## Recorded data
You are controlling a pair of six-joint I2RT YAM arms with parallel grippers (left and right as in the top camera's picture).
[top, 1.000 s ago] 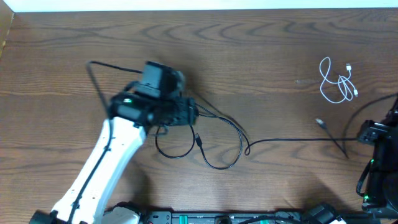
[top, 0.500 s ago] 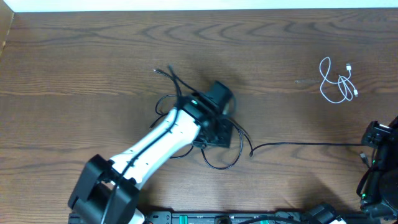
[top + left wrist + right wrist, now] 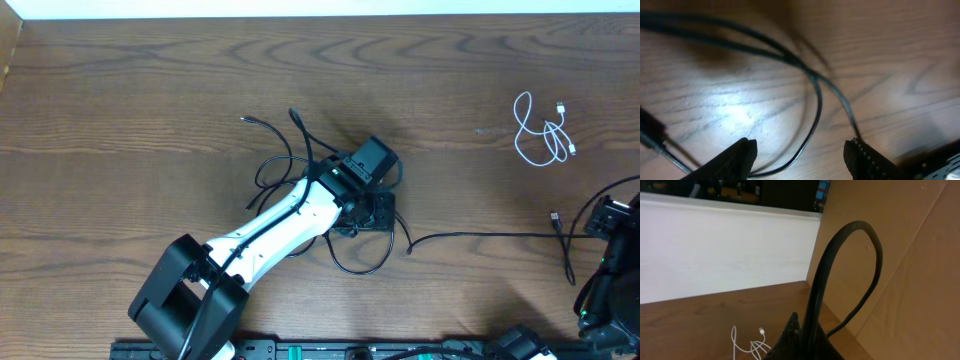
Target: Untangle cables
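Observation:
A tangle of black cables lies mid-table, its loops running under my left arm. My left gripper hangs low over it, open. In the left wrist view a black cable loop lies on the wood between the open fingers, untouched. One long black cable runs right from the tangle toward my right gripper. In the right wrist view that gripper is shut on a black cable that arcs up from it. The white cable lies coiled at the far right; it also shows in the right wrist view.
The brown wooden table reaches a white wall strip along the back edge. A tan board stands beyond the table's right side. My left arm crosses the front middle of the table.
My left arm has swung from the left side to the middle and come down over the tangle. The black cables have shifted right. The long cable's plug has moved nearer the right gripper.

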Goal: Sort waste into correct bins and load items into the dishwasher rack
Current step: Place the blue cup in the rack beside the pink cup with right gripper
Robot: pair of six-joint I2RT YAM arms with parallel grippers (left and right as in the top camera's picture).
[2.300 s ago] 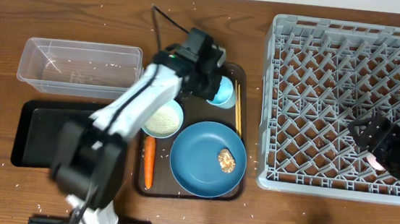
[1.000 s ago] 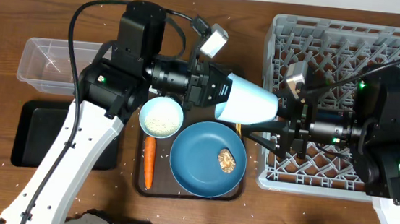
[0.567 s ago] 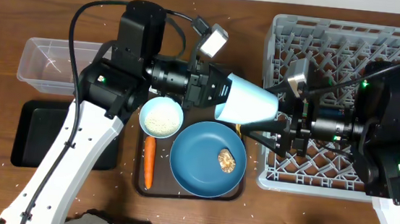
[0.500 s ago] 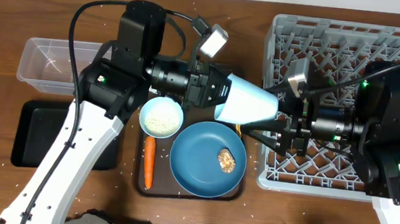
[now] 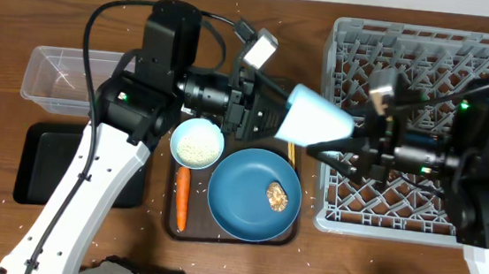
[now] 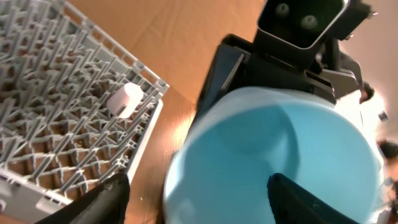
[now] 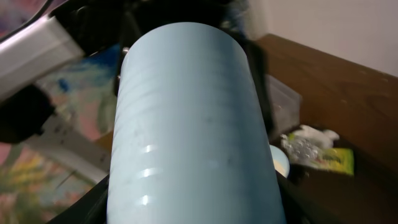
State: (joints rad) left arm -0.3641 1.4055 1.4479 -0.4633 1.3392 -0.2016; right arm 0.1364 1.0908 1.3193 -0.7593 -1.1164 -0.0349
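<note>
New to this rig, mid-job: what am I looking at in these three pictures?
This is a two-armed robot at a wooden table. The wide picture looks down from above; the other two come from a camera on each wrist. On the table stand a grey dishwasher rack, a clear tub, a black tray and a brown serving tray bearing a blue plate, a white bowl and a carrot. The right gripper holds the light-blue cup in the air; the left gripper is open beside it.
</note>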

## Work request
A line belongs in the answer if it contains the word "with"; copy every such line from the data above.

## Output of the task
You are controlling a pair of six-joint I2RT YAM arms with parallel grippers (left and right as in the top camera's picture).
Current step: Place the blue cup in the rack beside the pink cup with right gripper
Robot: pair of six-joint I2RT YAM arms with parallel grippers (left and right as in the top camera's picture).

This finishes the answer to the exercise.